Tobie Nathan explore les aspects semblables ou convergents de multiples sociétés, origines, ethnies pour étayer ses concepts théoriques et sa pratique ensuite, c'est riche et subtil. Par moment, peut-être trop, c'est un livre ardu.
Quelques thèmes abordés : le double, le dedans et le dehors, le délire, la question du rituel, l'efficacité thérapeutique, la négociation du cadre, le chatoiement des limites. Il tente ensuite une classification métaculturelle des techniques thérapeutiques (chamanisme, possession, le rêve et le mythe.) Une grosse partie traite du rêve et du mythe, en profondeur, leurs analogies et leurs différences.
L'auteur fait enfin une conclusion qui en soit est un formidable résumé du livre. A la limite, je vous conseillerais de lire cette conclusion et ensuite si vous voulez de plus ample détails et précisions de vous plonger dans lecture entière ou par morceaux précis.

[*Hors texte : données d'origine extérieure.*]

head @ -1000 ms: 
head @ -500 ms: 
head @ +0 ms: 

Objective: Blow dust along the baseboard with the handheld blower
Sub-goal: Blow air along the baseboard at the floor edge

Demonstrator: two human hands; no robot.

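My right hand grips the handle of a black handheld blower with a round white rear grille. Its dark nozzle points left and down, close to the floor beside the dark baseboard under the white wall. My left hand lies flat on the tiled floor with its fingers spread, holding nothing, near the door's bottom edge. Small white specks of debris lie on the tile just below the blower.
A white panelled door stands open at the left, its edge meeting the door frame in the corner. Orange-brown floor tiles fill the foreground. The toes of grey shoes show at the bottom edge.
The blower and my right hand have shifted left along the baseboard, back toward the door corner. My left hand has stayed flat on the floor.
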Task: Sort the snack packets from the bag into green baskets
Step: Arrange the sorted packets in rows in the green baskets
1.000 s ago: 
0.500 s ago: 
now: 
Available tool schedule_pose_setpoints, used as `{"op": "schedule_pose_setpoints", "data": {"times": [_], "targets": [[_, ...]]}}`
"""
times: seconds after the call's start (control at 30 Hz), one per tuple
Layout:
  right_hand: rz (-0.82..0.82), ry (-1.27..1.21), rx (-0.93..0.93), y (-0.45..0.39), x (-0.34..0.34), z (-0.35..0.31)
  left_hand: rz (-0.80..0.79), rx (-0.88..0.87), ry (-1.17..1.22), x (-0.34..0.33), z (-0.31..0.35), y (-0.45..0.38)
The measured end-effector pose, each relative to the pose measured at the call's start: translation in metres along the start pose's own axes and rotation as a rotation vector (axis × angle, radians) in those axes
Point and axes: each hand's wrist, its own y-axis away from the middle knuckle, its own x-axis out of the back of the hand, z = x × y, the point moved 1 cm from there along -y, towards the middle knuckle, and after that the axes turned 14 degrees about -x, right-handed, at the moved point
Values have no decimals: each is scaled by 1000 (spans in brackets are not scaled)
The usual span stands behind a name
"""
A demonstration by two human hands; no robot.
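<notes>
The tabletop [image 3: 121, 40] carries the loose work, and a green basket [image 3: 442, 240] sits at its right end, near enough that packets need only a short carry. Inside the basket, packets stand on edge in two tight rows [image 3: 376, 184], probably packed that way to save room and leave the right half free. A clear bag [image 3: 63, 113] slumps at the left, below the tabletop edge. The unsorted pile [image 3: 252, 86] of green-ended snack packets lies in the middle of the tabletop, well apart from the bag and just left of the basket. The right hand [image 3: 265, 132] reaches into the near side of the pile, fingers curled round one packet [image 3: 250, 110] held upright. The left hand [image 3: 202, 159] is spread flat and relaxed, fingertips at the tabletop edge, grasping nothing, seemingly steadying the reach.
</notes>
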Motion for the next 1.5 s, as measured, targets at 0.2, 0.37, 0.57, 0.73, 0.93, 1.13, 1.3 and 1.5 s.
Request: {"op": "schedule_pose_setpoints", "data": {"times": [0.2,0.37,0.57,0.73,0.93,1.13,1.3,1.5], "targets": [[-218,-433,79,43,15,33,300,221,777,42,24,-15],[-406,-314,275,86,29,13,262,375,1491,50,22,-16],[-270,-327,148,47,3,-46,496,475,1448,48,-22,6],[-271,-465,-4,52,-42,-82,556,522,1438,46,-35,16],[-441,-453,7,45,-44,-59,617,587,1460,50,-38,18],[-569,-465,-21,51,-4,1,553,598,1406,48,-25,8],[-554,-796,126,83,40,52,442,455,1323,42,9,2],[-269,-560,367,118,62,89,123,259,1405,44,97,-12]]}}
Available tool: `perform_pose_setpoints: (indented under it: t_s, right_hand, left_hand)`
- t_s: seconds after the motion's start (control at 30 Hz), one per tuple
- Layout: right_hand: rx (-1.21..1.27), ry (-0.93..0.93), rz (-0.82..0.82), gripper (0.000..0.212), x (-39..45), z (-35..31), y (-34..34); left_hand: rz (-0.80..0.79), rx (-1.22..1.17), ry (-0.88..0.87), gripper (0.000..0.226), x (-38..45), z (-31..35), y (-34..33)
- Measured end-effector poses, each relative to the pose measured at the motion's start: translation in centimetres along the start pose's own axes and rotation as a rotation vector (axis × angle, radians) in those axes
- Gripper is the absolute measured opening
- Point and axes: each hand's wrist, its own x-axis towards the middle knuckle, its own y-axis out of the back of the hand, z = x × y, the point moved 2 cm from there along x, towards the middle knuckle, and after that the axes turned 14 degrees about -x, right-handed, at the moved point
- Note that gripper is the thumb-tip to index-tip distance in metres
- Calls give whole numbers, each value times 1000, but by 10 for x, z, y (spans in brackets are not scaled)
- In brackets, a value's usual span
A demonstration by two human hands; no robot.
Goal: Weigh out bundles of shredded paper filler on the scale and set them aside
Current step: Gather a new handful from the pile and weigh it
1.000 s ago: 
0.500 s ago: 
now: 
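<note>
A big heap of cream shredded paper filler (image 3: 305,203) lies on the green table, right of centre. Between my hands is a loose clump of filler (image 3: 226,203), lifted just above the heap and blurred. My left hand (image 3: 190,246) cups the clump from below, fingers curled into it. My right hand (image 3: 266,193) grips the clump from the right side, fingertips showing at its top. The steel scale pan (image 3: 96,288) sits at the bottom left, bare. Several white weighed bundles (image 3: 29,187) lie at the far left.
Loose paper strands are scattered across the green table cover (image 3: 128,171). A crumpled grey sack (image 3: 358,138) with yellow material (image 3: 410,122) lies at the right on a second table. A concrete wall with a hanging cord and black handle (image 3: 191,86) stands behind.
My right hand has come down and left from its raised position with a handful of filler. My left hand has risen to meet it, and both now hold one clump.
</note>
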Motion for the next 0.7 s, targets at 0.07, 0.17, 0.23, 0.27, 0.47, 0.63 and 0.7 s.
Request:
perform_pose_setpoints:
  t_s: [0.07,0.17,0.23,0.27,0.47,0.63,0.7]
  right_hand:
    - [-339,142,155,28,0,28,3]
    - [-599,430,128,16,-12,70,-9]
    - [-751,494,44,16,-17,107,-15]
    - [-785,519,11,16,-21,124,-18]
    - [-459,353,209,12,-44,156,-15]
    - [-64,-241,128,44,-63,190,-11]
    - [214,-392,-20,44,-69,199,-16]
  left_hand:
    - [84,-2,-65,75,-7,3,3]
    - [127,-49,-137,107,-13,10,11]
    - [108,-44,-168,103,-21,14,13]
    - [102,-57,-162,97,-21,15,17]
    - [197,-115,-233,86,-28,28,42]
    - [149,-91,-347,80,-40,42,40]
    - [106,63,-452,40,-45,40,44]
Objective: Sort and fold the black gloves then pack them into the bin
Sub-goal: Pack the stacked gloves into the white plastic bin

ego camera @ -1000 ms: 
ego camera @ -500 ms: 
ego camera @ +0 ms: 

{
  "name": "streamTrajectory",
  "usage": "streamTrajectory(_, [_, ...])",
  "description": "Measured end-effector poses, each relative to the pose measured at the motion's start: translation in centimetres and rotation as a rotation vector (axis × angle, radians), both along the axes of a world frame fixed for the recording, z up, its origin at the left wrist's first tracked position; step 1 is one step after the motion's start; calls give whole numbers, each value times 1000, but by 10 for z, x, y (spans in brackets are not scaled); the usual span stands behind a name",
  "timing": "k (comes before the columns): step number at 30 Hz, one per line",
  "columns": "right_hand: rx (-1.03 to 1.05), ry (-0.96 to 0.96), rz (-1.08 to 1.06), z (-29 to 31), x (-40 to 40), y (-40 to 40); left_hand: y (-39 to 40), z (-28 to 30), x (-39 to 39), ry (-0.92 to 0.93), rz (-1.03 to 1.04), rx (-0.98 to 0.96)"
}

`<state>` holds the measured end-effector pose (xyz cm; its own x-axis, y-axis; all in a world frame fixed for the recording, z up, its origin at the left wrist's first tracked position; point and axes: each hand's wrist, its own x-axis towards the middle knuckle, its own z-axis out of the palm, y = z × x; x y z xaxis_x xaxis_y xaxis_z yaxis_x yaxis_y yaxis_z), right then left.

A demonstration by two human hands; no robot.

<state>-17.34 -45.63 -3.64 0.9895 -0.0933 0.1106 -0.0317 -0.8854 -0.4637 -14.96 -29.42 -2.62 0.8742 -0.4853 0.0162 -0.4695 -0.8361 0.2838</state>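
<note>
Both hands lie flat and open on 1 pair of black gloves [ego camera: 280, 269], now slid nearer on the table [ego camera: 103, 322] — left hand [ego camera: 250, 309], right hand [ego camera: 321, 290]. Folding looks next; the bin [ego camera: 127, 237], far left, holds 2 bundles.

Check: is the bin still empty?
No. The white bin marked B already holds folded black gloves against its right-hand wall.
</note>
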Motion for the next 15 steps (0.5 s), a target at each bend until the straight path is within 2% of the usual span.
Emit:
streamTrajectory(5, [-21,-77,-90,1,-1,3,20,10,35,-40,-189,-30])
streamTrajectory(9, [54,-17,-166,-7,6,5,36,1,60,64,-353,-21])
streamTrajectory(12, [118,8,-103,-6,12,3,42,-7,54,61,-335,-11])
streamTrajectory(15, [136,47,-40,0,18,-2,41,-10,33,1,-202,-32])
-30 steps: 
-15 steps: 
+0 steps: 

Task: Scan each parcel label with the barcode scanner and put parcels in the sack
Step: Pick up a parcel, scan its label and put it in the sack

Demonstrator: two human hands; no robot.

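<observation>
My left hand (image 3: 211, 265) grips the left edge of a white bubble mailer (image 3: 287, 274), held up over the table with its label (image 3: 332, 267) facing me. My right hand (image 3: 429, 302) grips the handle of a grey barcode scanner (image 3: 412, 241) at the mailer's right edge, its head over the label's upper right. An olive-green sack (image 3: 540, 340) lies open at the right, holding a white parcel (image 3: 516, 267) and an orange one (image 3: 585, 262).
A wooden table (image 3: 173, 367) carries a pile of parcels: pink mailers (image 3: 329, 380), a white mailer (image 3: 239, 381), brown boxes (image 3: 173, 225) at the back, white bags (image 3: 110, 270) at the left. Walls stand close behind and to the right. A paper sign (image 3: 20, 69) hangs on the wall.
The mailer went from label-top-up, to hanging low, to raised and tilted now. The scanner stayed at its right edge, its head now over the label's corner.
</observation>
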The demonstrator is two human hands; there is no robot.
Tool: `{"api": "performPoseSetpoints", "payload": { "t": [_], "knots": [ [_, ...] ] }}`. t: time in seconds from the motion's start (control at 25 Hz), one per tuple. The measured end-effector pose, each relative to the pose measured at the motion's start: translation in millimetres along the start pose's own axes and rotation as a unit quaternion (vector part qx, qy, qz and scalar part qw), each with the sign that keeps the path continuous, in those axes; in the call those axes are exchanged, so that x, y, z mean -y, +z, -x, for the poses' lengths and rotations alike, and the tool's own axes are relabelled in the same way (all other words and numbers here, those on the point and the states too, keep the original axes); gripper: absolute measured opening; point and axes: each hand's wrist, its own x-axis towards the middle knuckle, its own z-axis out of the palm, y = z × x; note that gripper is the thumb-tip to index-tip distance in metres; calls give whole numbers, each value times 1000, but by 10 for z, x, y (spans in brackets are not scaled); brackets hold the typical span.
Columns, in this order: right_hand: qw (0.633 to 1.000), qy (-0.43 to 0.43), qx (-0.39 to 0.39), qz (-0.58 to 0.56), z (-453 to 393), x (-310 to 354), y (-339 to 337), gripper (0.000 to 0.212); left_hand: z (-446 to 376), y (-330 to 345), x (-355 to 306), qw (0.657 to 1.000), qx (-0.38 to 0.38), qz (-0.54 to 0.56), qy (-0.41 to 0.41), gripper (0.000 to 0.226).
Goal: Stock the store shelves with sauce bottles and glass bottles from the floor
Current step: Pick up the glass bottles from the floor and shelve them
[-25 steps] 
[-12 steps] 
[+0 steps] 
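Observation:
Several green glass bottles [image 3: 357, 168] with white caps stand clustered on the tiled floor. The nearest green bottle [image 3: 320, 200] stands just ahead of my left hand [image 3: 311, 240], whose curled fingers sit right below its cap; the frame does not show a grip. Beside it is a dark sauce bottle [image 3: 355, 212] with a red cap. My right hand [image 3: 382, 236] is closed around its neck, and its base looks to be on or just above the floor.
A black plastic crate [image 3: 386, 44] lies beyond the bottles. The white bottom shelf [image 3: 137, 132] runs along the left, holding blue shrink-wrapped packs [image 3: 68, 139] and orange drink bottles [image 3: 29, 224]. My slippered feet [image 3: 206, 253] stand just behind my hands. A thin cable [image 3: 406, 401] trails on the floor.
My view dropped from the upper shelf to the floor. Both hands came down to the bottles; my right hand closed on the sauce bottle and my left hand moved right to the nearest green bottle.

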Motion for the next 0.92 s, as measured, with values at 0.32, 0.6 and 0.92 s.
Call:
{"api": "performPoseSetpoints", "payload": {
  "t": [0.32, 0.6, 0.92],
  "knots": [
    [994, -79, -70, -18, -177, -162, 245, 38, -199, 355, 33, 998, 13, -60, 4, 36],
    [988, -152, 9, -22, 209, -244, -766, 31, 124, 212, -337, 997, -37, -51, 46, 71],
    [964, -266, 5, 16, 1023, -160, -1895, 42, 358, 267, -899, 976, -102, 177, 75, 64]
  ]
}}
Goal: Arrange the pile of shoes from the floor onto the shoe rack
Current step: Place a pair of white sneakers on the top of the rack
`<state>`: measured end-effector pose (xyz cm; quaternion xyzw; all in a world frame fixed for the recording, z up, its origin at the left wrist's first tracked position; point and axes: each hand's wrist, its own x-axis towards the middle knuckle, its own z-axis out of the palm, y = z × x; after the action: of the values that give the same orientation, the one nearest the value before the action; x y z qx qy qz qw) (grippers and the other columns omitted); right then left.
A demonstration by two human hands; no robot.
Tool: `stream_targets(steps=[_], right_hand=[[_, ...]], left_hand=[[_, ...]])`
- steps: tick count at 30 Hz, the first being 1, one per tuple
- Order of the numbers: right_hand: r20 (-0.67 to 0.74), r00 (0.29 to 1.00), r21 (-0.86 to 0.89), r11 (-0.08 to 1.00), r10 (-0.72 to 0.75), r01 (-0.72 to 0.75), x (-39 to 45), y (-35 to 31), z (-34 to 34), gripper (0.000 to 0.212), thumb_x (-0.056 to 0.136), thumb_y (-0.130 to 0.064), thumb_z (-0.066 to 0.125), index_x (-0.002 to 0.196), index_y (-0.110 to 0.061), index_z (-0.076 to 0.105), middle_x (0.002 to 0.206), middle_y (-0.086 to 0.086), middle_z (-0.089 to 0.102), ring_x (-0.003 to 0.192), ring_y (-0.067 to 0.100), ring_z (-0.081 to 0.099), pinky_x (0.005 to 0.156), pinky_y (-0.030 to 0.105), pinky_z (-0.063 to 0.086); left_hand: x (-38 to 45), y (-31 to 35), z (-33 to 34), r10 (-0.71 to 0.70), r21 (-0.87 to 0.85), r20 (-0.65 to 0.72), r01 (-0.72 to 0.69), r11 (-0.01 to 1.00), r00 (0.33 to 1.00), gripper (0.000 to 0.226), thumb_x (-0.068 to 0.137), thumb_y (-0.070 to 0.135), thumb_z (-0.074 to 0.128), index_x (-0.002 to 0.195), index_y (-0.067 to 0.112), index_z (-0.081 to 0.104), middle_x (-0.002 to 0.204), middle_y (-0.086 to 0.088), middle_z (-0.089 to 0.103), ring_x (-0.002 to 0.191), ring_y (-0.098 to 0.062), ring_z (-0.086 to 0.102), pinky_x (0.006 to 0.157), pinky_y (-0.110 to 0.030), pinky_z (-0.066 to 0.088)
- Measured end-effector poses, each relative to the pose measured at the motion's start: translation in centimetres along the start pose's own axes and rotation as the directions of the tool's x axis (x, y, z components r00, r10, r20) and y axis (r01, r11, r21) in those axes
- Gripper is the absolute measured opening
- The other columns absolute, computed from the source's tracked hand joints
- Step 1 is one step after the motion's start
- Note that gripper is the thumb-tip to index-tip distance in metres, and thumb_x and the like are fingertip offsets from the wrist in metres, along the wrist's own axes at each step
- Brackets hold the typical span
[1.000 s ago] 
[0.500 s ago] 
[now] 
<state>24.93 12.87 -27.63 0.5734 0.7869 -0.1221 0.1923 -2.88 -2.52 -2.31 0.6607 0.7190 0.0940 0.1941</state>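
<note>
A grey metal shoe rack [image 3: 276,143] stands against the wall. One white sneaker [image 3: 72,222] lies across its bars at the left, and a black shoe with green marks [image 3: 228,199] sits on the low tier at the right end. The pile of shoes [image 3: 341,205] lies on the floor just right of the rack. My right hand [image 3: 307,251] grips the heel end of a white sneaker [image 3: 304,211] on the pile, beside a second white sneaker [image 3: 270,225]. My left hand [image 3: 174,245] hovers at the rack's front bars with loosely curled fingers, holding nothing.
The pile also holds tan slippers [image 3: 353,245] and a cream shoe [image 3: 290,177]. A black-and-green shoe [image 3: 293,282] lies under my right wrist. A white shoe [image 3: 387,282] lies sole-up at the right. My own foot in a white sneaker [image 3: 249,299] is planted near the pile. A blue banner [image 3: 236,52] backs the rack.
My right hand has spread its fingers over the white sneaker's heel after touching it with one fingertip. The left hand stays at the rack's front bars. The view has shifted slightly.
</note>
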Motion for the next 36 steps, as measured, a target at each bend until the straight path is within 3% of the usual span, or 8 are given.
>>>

En ce sens, un détails apprécié : le lexique-index final, qui permet de revenir sur certains points techniques ou certains auteurs. Comme le livre et le texte sont particulièrement pointus, il est bon d'aisément retrouver certains passage pour mieux se les éclairer.
Bref, un gros travail impressionnant, passionnant par moments, mais vraiment compliqué et pointu.